Abrió la navaja y la clavó en el tronco. Sacó una de las truchas agarrándola de la cola y la golpeó con violencia en la madera. Le costó sujetarla, porque al agitarse amenazaba escurrírsele de la mano. Al final, quedó rígida. Nick la puso a la sombra y rompió el cuello del otro pescado de la misma forma. Eran unas truchas muy buenas. 
Las limpió, cortándolas desde el ano hasta la punta de la mandíbula. Agallas, entrañas y lengua salieron juntas. Las dos eran machos. Arrojó los despojos hacia la orilla para que sirviesen de alimento a los visones. 
Después terminó de limpiarlas en el río. Al ponerlas en el agua le pareció que revivían, pues todavía conservaban el color. Se lavó las manos y las puso a secar en el tronco. Guardó los peces en la bolsa, haciendo un paquete y lo envolvió todo en la red. La navaja estaba clavada en el tronco. Se la puso de nuevo en el bolsillo, después de limpiarla frotándola en la madera. 

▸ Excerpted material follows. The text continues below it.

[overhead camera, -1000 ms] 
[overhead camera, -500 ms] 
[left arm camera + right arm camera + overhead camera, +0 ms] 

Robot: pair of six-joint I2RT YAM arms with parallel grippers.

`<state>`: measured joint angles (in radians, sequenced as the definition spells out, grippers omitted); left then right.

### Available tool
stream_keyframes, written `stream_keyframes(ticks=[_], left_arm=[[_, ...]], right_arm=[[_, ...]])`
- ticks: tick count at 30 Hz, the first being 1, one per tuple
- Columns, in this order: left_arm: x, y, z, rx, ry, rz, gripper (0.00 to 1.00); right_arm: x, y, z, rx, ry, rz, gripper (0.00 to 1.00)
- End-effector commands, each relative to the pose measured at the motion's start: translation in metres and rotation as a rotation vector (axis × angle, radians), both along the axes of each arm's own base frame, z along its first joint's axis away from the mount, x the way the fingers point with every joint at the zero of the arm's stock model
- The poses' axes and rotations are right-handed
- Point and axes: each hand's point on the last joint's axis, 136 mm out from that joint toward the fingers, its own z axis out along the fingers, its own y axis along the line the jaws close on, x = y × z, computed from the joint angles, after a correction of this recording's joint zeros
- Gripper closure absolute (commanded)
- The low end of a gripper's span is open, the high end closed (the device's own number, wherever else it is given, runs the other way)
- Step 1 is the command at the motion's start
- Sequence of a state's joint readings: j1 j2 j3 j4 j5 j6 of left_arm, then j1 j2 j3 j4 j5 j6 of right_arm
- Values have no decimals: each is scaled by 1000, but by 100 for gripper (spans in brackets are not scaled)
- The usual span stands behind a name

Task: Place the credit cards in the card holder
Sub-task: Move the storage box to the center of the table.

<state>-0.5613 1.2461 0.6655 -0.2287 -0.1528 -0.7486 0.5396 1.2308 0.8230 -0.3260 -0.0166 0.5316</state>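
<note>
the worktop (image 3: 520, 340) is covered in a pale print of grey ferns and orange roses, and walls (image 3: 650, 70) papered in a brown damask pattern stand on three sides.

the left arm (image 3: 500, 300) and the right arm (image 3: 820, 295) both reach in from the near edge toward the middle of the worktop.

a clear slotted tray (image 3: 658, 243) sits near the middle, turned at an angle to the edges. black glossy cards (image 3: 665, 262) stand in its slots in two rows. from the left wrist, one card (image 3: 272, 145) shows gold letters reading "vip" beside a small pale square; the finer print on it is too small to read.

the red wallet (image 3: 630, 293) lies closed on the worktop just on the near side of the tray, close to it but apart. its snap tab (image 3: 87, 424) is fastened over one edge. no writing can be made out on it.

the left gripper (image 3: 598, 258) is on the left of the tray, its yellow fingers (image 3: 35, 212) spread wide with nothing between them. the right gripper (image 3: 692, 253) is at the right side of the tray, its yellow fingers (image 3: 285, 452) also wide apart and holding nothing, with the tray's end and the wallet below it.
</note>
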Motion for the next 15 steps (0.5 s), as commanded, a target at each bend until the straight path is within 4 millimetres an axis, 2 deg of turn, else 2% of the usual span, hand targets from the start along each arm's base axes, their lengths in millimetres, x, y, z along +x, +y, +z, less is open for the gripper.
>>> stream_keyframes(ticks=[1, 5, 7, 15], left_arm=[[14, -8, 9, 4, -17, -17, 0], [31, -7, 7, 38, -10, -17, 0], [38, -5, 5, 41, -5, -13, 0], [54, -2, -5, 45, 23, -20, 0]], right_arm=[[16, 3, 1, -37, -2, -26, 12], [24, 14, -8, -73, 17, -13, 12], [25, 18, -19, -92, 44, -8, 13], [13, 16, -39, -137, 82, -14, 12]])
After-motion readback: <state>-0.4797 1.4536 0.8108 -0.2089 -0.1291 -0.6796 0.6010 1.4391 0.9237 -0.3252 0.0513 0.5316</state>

Se detuvo un instante con la caña en una mano y la red colgando en la otra. Por último se introdujo en el agua y chapoteó hacia la costa. Subió a la orilla y regresó al campamento por el bosque. Al volverse vio el río a través de los árboles. Faltaban muchos días para que se decidiera a ir a pescar al el pantano.

Ernest Hemingway, El río de dos corazones.